■ Task prompt
Please find every line in the entries below that contains the string "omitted", and copy it.

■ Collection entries
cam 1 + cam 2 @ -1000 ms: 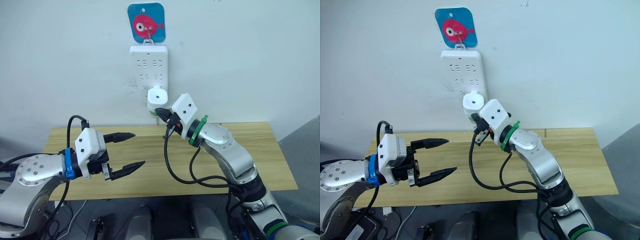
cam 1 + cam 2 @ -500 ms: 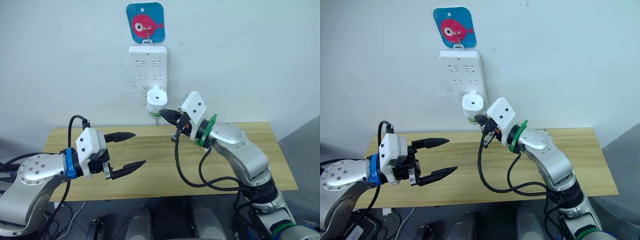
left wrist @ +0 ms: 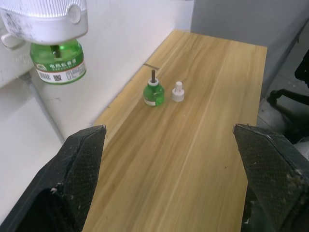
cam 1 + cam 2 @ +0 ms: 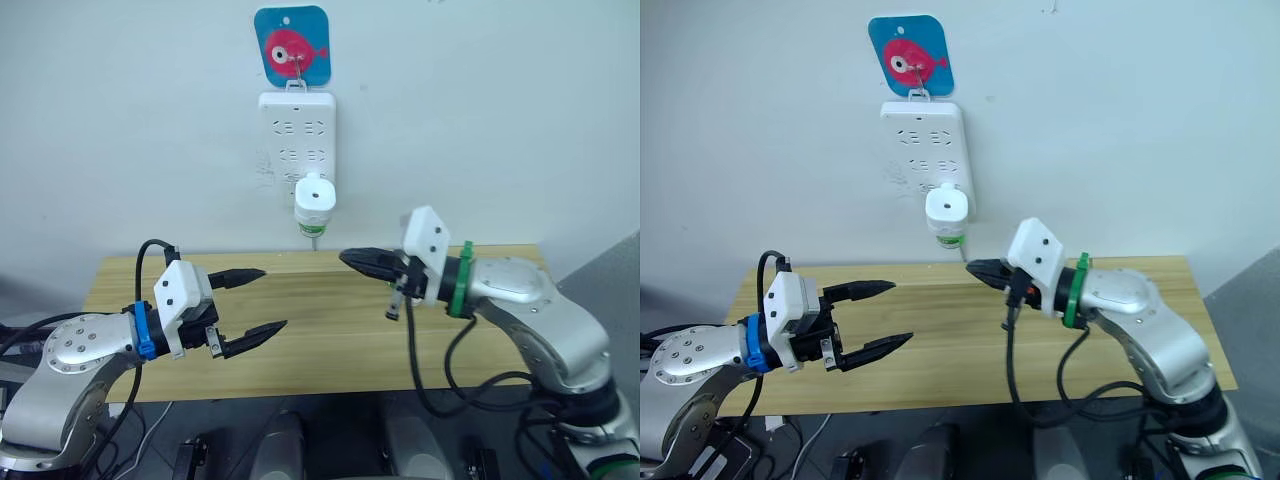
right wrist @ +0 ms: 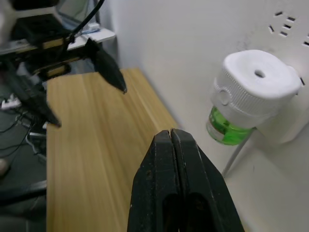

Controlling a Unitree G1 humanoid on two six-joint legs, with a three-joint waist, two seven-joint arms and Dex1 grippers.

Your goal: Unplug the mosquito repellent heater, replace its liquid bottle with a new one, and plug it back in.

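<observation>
The white mosquito repellent heater [image 4: 313,195] sits plugged into the wall power strip [image 4: 297,125], with a green liquid bottle [image 4: 313,229] screwed in beneath it. My right gripper [image 4: 347,258] is shut and empty, hovering over the table a little below and to the right of the heater. My left gripper [image 4: 273,298] is open and empty above the table's left part. In the left wrist view, a second green bottle [image 3: 153,94] with a dark wick stands upright on the table beside a small white cap [image 3: 178,92]. The right wrist view shows the heater [image 5: 256,84] ahead of the shut fingertips [image 5: 171,135].
The wooden table [image 4: 300,345] stands against the white wall. A blue hook plate with a red fish [image 4: 292,45] holds the power strip. A thin cord [image 5: 234,157] drops from the strip behind the heater. Black cables hang from both wrists.
My right gripper has pulled back from the heater, moving down and to the right, away from the wall. The heater stays plugged in. My left gripper has hardly moved.
</observation>
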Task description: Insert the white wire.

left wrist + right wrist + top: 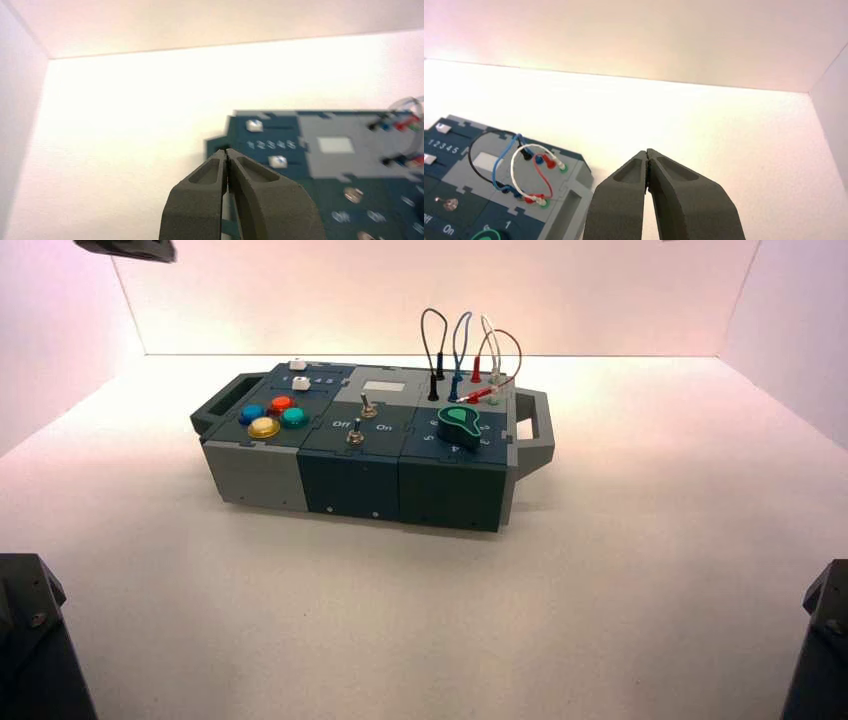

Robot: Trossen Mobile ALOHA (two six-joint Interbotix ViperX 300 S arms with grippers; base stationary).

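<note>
White and thin, the looped wire (515, 167) sits behind the round green knob (459, 426), with its two ends at the green holes (564, 168). The black wire (424, 335), blue wire (456, 338) and red wire (519, 355) are behind the knob too. The left gripper (226, 151) is well off to the knob's left, squeezed closed on nothing. The right gripper (647, 151), off to the knob's right, is pinched closed and empty too.

pale pinkish back wall (430, 300), brightly lit white surface (640, 500), plain side walls (800, 360)
</note>
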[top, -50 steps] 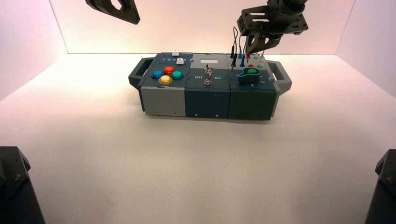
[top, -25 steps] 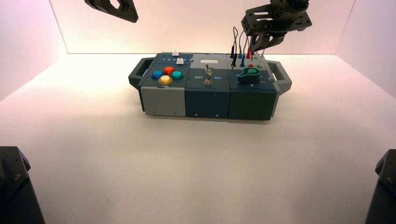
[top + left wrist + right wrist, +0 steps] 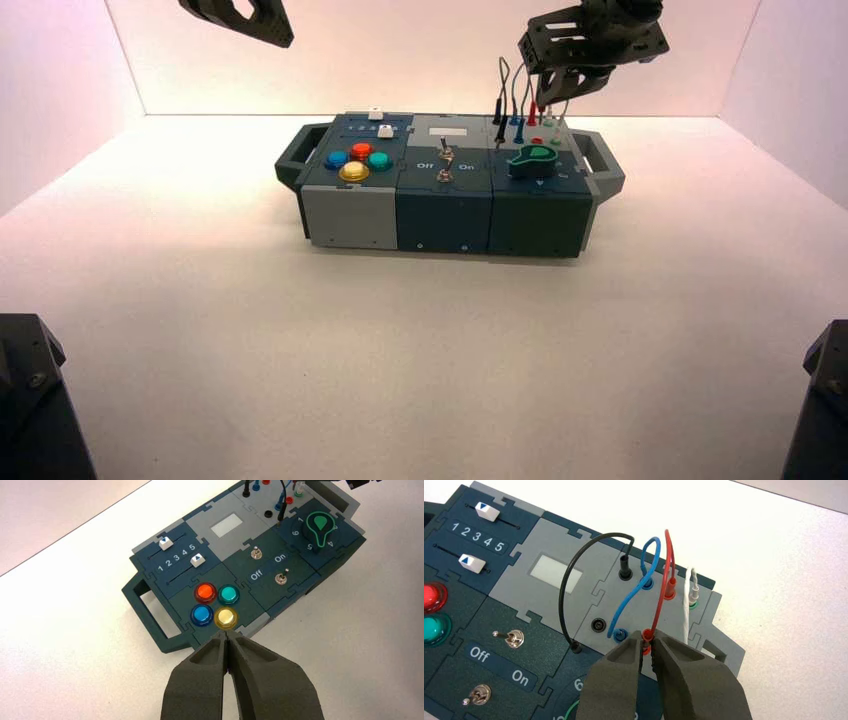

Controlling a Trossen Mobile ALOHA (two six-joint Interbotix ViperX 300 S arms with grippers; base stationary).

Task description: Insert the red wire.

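Pinches one slim red plug of the thin, arched red wire [image 3: 660, 607] in the fingertips of the right gripper [image 3: 647, 639], right at the near red socket [image 3: 646, 651] on the box's grey right part; has the other plug seated in the far red socket [image 3: 669, 596]; holds the left gripper [image 3: 226, 634] pressed together, idle, over the left side; reads "Off" and "On" by two metal toggle switches [image 3: 256, 553], "1 2 3 4 5" between two white slider caps [image 3: 197, 560].
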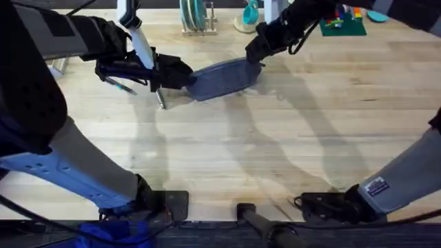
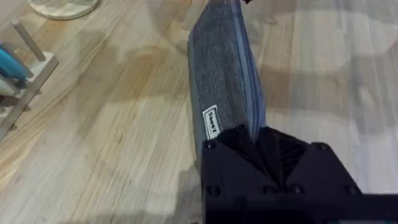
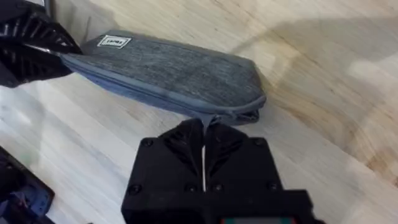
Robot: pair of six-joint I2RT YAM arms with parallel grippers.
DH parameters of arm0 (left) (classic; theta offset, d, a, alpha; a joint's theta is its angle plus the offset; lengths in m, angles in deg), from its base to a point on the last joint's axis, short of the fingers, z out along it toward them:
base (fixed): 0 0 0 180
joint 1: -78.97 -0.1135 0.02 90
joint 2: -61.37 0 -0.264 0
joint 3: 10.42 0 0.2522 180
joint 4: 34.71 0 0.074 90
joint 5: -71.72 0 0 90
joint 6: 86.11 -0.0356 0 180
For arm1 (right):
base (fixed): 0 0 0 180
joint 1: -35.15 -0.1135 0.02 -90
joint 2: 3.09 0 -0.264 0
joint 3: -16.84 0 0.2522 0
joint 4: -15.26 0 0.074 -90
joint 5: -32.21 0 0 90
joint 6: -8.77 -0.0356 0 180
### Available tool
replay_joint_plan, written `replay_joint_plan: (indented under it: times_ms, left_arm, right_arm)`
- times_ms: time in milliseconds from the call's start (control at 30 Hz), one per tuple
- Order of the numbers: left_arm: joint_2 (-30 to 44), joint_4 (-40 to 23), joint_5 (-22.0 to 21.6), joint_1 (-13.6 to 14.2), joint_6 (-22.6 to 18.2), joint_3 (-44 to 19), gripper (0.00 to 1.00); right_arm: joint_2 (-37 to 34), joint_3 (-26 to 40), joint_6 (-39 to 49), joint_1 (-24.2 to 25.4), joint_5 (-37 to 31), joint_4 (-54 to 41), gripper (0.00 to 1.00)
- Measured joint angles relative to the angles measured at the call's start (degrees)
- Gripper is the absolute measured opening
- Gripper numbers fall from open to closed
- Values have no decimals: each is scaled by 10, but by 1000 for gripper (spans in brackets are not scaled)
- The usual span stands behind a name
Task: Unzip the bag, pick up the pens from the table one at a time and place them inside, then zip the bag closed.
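The blue-grey bag (image 1: 224,78) lies on the table (image 1: 227,158) at the far middle, stretched between both grippers. My left gripper (image 1: 180,74) is shut on its left end; the left wrist view has the bag (image 2: 224,81) running away from the clamped fingertips (image 2: 255,138). At the bag's right end, my right gripper (image 1: 256,52) is shut on the small zipper pull, seen in the right wrist view (image 3: 204,121) at the bag's (image 3: 168,74) rounded corner. The left gripper (image 3: 31,53) also shows there. One pen (image 1: 161,100) lies just in front of the left gripper, another pen (image 1: 118,85) under its arm.
A rack with plates (image 1: 195,17), a teal object (image 1: 249,14) and a green board with coloured bricks (image 1: 341,24) line the far edge. The wooden rack (image 2: 25,59) also shows in the left wrist view. Bare table stretches in front of the bag.
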Motion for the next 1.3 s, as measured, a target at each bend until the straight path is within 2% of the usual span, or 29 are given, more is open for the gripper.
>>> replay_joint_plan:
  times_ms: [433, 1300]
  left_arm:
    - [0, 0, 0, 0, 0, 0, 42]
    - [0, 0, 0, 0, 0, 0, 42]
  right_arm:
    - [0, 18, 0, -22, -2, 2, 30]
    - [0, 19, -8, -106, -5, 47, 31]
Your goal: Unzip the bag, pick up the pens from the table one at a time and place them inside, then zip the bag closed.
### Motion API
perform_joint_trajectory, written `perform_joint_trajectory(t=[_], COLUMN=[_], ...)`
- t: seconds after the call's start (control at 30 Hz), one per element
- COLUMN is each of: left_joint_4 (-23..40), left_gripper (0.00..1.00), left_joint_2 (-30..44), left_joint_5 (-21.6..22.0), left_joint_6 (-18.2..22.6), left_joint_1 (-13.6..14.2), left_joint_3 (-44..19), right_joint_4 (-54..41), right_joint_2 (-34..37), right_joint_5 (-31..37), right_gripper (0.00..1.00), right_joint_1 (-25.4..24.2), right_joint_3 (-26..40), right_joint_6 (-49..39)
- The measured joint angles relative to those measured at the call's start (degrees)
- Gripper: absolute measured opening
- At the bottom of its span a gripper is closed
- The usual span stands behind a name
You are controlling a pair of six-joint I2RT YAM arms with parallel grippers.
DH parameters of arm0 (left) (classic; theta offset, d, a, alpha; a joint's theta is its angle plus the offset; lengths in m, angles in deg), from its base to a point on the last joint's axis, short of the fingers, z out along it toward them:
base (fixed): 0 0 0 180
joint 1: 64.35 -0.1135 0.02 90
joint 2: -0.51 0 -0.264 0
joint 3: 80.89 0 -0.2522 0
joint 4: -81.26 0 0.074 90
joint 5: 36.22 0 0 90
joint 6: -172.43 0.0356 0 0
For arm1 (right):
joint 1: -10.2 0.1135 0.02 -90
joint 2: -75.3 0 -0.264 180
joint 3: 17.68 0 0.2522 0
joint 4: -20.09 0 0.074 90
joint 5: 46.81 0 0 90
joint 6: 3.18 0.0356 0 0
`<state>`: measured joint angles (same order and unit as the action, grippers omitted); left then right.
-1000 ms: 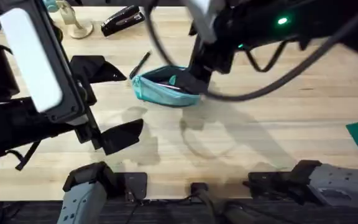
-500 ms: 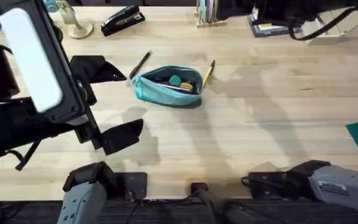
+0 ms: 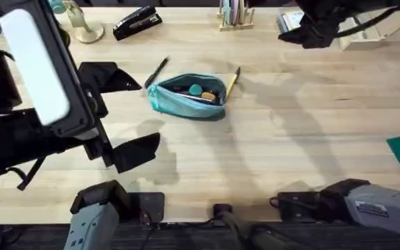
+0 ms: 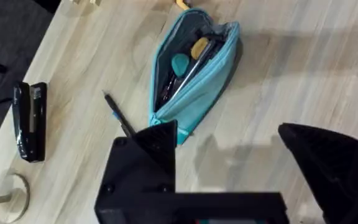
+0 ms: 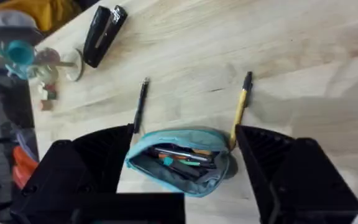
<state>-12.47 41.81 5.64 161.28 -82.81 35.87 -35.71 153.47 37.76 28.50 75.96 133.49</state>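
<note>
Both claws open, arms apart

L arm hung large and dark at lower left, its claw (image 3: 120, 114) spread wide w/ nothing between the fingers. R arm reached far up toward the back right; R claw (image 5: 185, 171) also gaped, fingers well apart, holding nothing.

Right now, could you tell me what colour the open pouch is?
Teal pouch, clearest in the left wrist view.

The table (image 3: 311, 139) is being lit evenly and brightly from above. Soft, broad arm shadows are being cast across its planks. The near left arm (image 3: 33, 76) is being rendered large and blurred, its white panel glaring.
</note>
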Motion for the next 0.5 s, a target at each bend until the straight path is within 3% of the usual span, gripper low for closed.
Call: perform_joint_trajectory(t=[0.5], left_joint_4=[0.0], left_gripper=[0.993], left_joint_2=[0.0], left_joint_5=[0.0], left_joint_6=[0.0], left_joint_1=[0.0], left_joint_3=[0.0], right_joint_4=[0.4], right_joint_2=[19.0], right_joint_5=[3.4], right_gripper=[0.997], right_joint_1=[1.4], right_joint_3=[0.0], right_joint_6=[2.2])
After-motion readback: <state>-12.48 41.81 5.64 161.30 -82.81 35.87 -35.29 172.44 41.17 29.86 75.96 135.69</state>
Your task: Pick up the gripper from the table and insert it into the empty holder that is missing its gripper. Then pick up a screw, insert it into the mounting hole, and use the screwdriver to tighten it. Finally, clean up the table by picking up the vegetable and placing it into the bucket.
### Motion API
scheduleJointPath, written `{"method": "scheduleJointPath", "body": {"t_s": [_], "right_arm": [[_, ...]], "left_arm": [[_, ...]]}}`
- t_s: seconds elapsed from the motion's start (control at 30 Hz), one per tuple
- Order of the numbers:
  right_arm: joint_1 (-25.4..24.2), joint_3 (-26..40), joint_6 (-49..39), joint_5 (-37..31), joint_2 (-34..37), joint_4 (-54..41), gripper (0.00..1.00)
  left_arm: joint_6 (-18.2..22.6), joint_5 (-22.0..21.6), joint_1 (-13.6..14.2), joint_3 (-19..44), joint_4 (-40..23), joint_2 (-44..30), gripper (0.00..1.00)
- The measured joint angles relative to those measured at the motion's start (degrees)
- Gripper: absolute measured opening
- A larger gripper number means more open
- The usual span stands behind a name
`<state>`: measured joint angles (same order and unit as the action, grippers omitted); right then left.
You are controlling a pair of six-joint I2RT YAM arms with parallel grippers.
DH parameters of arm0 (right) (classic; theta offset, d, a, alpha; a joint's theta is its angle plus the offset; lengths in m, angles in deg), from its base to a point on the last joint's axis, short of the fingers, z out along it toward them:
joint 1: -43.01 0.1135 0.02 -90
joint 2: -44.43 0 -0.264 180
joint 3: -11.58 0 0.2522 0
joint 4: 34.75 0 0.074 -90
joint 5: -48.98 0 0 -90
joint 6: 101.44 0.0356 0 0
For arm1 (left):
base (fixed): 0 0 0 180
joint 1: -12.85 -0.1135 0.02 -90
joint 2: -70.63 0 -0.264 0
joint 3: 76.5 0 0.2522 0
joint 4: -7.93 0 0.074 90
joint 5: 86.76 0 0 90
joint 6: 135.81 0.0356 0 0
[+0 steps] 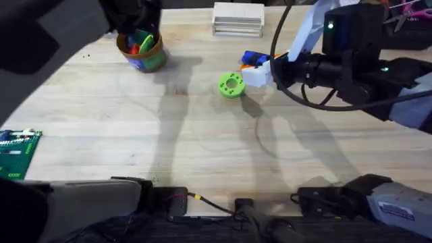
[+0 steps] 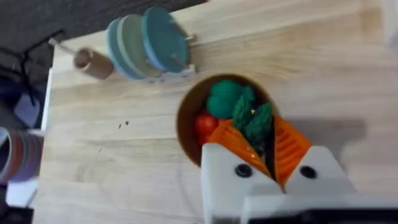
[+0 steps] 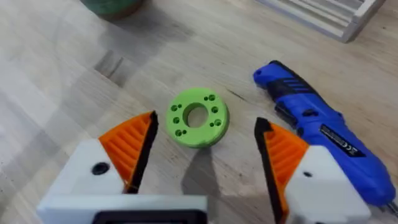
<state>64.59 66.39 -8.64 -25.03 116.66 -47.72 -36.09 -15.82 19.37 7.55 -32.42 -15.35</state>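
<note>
My left gripper [image 2: 258, 134] is shut on the dark green bumpy vegetable [image 2: 254, 118], which hangs over the open mouth of the bucket [image 2: 184, 124]. Inside the bucket lie a round green toy and a red one. In the overhead view the bucket [image 1: 150, 61] stands at the back left, under the dark left arm. My right gripper [image 3: 205, 124] hovers open over the table, with the blue screwdriver [image 3: 317, 127] lying just beside one finger. That right gripper [image 1: 255, 73] sits near the screwdriver [image 1: 251, 58] at the back centre. The loose gripper, holder and screw are out of view.
A lime-green disc with holes [image 3: 198, 117] lies between the right fingers; it is also seen as the disc [image 1: 231, 85]. A white slatted rack [image 1: 237, 18] stands at the back. Teal discs on a stand [image 2: 146, 46] and a brown cup [image 2: 93, 62] are behind the bucket. A green board [image 1: 17, 152] lies at the left edge.
</note>
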Motion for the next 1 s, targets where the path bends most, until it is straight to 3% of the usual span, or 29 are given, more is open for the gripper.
{"method": "scheduleJointPath", "body": {"t_s": [0.07,0.1,0.13,0.3,0.47,0.7,0.77,0.93,1.0], "right_arm": [[0.0,0.0,0.0,0.0,0.0,0.01,0.983],[0.0,0.0,0.0,0.0,0.0,0.01,0.983],[0.0,0.0,0.0,0.0,0.0,0.01,0.981],[0.0,0.0,0.0,0.0,0.0,0.01,0.982],[0.0,0.0,0.0,0.0,0.0,0.01,0.983],[0.0,0.0,0.0,0.0,0.02,-0.01,0.983],[0.0,0.0,0.0,0.0,0.0,-0.01,0.983],[0.0,0.0,0.0,0.0,0.01,-0.01,0.983],[0.0,0.0,0.0,0.0,0.02,-0.01,0.983]], "left_arm": [[-3.88,-0.42,-2.47,0.04,0.99,-0.43,0.029],[-11.16,-0.6,-6.11,0.06,1.34,-1.45,0.029],[-14.4,-0.67,-7.44,0.06,1.34,-1.86,0.029],[-26.28,0.96,-11.59,0.06,3.04,-3.14,0.029],[-31.25,6.14,-12.1,0.06,6.41,-5.36,0.029],[-33.21,9.31,-11.93,0.06,6.28,-8.81,0.029],[-33.29,9.52,-11.93,0.06,6.69,-8.82,0.152],[-33.85,9.88,-11.93,0.06,7.51,-8.82,0.906],[-34.17,9.92,-11.93,0.06,7.31,-8.82,0.986]]}}
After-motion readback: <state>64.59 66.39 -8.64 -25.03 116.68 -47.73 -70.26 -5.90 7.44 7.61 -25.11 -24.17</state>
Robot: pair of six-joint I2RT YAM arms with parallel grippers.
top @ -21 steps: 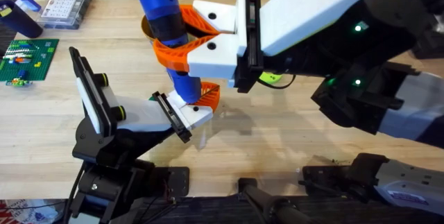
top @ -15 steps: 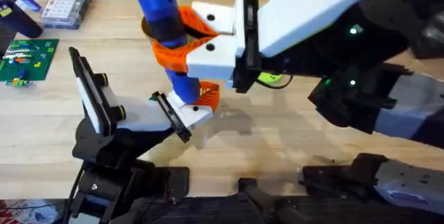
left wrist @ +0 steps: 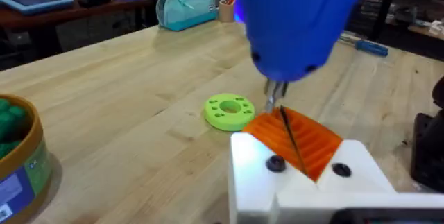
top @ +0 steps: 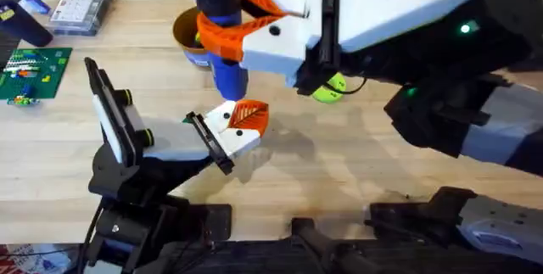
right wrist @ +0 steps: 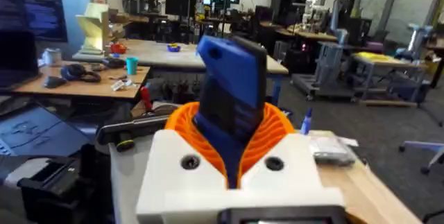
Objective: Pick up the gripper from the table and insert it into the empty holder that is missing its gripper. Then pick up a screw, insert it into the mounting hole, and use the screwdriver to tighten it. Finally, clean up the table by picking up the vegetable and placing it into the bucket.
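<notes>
One blue screwdriver (top: 219, 19) clamped in the right gripper (top: 242, 21), one orange gripper (top: 248, 118) seated in the holder (top: 229, 138), one green vegetable (left wrist: 229, 111), one bucket (top: 188, 35), left gripper's fingers cannot be told

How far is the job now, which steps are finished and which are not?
Done, it seems: the orange gripper sits in the white holder. In hand: the right gripper clamps the blue screwdriver, its tip just above the orange gripper. Whether the screw is tight, I cannot tell. Left: the green vegetable lies on the table, not in the bucket.
</notes>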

■ Written response
`<state>`: measured joint angles (same order and unit as the action, grippers omitted); left then right.
`<state>`: measured joint angles (same order and unit as the action, grippers omitted); right then left.

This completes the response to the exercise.